Il nome del D.V. è legato anche ad altre vicende relative ai rapporti tra mondo cattolico, fascismo e questioni educative. In qualità di ambasciatore presso il Vaticano ebbe parte nelle vicende del 1931 sul ruolo della Chiesa nell'educazione della gioventù e seguì con particolare impegno – ciò di cui i Salesiani gli furono sempre grati – la vicenda della canonizzazione di don Bosco, figura giudicata esempio di «santità italiana» per eccellenza. Lo stesso D.V. tenne il discorso ufficiale in Campidoglio, a Roma, per la celebrazione laica dell'evento (aprile 1934).

Nel Gran Consiglio del 25 luglio 1943 il D.V. si schierò a favore dell'ordine del giorno Grandi. Ricercato dai fascisti della Repubblica Sociale perché condannato a morte nel processo di Verona e dagli antifascisti, fu protagonista di una drammatica fuga che lo portò dapprima in varie parti d'Italia, nascosto in istituti salesiani, e, finita la guerra, in Argentina.
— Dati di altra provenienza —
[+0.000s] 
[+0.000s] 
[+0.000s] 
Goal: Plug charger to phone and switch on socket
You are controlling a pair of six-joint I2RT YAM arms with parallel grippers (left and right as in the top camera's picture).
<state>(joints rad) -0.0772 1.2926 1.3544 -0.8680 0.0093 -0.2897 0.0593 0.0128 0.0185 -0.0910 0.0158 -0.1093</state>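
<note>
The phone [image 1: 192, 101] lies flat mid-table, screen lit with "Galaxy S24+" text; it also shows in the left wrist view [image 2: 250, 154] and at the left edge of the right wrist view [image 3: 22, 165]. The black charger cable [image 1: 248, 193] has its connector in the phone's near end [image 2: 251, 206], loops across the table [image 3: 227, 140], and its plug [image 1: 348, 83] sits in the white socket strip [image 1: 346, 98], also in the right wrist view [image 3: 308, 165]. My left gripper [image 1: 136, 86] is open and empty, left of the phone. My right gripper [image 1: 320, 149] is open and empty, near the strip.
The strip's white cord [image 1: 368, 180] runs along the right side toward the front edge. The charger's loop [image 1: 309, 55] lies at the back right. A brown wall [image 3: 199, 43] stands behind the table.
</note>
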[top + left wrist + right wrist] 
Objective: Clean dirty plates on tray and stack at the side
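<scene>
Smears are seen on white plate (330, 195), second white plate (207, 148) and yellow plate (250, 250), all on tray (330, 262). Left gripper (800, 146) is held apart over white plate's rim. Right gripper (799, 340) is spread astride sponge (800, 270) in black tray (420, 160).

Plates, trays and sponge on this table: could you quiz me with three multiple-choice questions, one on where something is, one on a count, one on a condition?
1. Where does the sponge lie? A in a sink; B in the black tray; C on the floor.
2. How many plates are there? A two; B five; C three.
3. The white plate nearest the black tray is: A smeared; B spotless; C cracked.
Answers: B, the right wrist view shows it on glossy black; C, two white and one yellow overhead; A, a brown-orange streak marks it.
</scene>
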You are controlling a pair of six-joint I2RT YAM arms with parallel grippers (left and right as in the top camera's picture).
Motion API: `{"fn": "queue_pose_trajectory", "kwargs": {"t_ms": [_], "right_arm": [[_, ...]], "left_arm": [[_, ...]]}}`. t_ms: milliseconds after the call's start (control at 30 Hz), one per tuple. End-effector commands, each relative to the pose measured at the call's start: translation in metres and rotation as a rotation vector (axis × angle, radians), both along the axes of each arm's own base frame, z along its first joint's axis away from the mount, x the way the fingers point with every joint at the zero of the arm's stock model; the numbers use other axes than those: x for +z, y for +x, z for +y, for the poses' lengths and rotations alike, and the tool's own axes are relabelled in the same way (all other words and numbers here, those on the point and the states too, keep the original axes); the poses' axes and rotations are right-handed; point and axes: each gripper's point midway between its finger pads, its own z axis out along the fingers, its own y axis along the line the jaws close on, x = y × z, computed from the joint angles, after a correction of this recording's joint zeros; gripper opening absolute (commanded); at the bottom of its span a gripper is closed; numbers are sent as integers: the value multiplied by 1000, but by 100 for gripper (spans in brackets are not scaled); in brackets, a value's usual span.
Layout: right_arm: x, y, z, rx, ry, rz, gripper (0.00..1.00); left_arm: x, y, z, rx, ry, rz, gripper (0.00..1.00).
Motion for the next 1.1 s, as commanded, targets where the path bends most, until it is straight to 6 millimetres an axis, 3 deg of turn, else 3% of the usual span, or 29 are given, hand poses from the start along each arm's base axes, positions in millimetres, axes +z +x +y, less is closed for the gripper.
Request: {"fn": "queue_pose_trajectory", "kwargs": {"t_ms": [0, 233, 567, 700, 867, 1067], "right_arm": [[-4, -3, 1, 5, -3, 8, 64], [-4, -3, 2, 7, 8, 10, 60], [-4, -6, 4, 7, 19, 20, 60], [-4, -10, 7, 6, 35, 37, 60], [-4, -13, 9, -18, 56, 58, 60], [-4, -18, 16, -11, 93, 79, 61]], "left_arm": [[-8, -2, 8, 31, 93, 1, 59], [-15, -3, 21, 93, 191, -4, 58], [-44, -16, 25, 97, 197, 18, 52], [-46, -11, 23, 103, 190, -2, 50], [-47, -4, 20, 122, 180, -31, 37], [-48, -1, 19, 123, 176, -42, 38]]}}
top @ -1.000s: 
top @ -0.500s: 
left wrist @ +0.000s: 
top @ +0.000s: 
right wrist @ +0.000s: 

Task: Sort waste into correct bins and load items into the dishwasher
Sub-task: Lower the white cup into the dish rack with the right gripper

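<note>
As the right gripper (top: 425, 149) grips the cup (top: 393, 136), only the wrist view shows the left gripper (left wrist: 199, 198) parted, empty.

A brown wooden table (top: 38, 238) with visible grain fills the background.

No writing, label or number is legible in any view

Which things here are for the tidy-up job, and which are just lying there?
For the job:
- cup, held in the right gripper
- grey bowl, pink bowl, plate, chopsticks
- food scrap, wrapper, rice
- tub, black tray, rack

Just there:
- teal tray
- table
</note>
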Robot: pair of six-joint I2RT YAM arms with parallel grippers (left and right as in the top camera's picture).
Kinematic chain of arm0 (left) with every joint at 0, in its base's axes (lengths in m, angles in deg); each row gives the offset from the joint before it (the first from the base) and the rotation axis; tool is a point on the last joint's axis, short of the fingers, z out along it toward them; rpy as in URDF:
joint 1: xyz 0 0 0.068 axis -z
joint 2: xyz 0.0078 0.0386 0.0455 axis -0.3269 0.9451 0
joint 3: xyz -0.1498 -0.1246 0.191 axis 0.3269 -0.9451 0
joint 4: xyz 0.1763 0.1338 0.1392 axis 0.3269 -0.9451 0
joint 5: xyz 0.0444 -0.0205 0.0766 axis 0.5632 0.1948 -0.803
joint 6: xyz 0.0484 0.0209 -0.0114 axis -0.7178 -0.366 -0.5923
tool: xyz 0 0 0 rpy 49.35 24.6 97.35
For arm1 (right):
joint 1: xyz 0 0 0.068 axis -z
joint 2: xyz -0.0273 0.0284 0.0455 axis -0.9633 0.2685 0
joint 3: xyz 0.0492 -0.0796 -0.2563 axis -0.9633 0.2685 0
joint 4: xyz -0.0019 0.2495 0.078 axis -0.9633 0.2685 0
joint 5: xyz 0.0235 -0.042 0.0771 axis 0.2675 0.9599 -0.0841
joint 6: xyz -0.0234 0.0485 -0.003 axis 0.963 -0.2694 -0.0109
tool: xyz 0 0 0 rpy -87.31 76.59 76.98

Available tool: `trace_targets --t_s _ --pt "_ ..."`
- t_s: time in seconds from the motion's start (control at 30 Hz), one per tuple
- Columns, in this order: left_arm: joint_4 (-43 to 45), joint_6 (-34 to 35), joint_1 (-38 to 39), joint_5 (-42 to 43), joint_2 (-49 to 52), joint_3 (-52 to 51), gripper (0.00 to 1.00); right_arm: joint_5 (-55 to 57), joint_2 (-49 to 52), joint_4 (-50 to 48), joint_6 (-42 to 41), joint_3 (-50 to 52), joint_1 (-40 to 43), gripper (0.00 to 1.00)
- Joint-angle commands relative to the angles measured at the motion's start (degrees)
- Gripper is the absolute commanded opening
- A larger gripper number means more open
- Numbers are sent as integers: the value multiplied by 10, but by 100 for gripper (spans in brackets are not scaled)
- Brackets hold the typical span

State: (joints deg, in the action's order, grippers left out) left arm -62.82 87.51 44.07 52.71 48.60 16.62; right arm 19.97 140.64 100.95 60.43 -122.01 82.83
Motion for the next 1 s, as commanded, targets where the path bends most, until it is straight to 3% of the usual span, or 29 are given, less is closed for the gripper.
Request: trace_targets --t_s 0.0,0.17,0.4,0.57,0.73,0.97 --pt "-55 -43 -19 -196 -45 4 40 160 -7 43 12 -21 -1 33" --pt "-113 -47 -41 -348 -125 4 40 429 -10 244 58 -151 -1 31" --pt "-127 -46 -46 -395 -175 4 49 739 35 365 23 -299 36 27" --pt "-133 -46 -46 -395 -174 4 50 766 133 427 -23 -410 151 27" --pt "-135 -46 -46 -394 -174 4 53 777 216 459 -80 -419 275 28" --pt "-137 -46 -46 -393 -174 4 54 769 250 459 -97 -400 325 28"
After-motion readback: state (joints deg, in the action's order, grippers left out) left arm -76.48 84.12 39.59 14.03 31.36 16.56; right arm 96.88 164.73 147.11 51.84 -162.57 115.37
Rientrato nel 1949 in Italia, morì a Roma il 23 giugno 1959.

[Giorgio Chiosso]

Fonti e bibliografia: C.M. De Vecchi di Val Cismon, Bonifica fascista della cultura, Milano, Mondadori, 1937.

DBI, vol. LIX, pp. 522-531.

R. Gentili, Giuseppe Bottai e la riforma fascista della scuola, Firenze, La Nuova Italia, 1979, pp. 1-3, 8, 46 e 131-132; M. Ostenc, La scuola italiana durante il fascismo, Roma-Bari, Laterza, 1981, pp. 214-227; L. Romersa (ed.), Il quadrumviro scomodo. Il vero Mussolini nelle memorie del più monarchico dei fascisti, Milano, Mursia, 1983; P. Stella, Don Bosco nella storia della religiosità cattolica, Roma, Las, 1988, pp. 244, 257, 262, 264-266 e 268; J. Charnitzsky, Fascismo e scuola. La politica scolastica del regime (1922-1943), Firenze, La Nuova Italia, 1996, pp. 118, 132, 227, 316-317, 356 e passim.